# Show that two integrals are equal

I found these two functions to be rather interesting.

$$f(x) = \sin( \ln x) \qquad \text{and} \qquad g(x) = \sin( \ln x ) + \cos( \ln x )$$

I want to show that when rotating these two functions, bounded by the lines $x=0$ and $x=1$, around the x-axis, the respective volumes of the solids obtained are equal.

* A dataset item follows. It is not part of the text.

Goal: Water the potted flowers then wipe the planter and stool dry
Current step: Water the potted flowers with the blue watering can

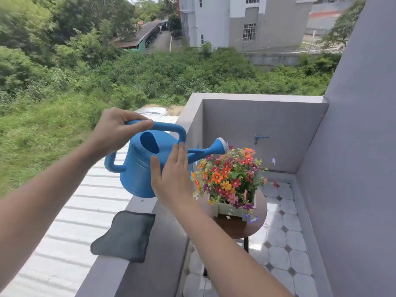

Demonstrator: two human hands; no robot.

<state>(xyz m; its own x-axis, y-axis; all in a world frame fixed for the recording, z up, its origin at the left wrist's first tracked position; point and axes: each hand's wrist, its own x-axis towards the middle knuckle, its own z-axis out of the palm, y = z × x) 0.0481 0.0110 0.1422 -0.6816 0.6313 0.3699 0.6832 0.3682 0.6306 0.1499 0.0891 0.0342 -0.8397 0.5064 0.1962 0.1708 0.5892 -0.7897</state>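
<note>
A blue watering can (139, 166) hangs above the balcony ledge, its sprinkler spout (219, 146) pointing right over the flowers. My left hand (116, 131) grips its top handle. With flat fingers, my right hand (173, 176) presses against the can's right side. Colourful flowers (230, 176) fill a pale green planter (230, 209) that stands on a round dark wooden stool (240, 227). A dark grey cloth (126, 236) lies on the ledge below the can.
The grey ledge (137, 273) runs along the left of the tiled balcony floor (282, 243). Grey walls close off the back and right, and a blue tap (258, 138) sticks out of the back wall. Beyond the ledge lie a corrugated roof and greenery.
</note>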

This problem can be rewritten as showing that

$$\pi \int_{0}^{1} \left[ \sin(\ln x ) \right]^2 dx \, = \, \pi \int_{0}^{1} \left[ \sin(\ln x ) + \cos(\ln x) \right]^2 dx$$

I know that both of these integrals equal $\cfrac{3}{5}\pi$, but I want to show that these two are equal without directly computing them. I tried showing that

$$\pi \int_{0}^{1} \left[ \sin(\ln x ) \right]^2 \, - \, \left[ \sin(\ln x ) + \cos(\ln x) \right]^2 dx = 0$$

$$- \int_{0}^{1} \cos(\ln x) + \sin \left( \ln ( x^2 ) \right) dx = 0$$

but there I became stuck. Any help showing that these two integrals are in fact the same?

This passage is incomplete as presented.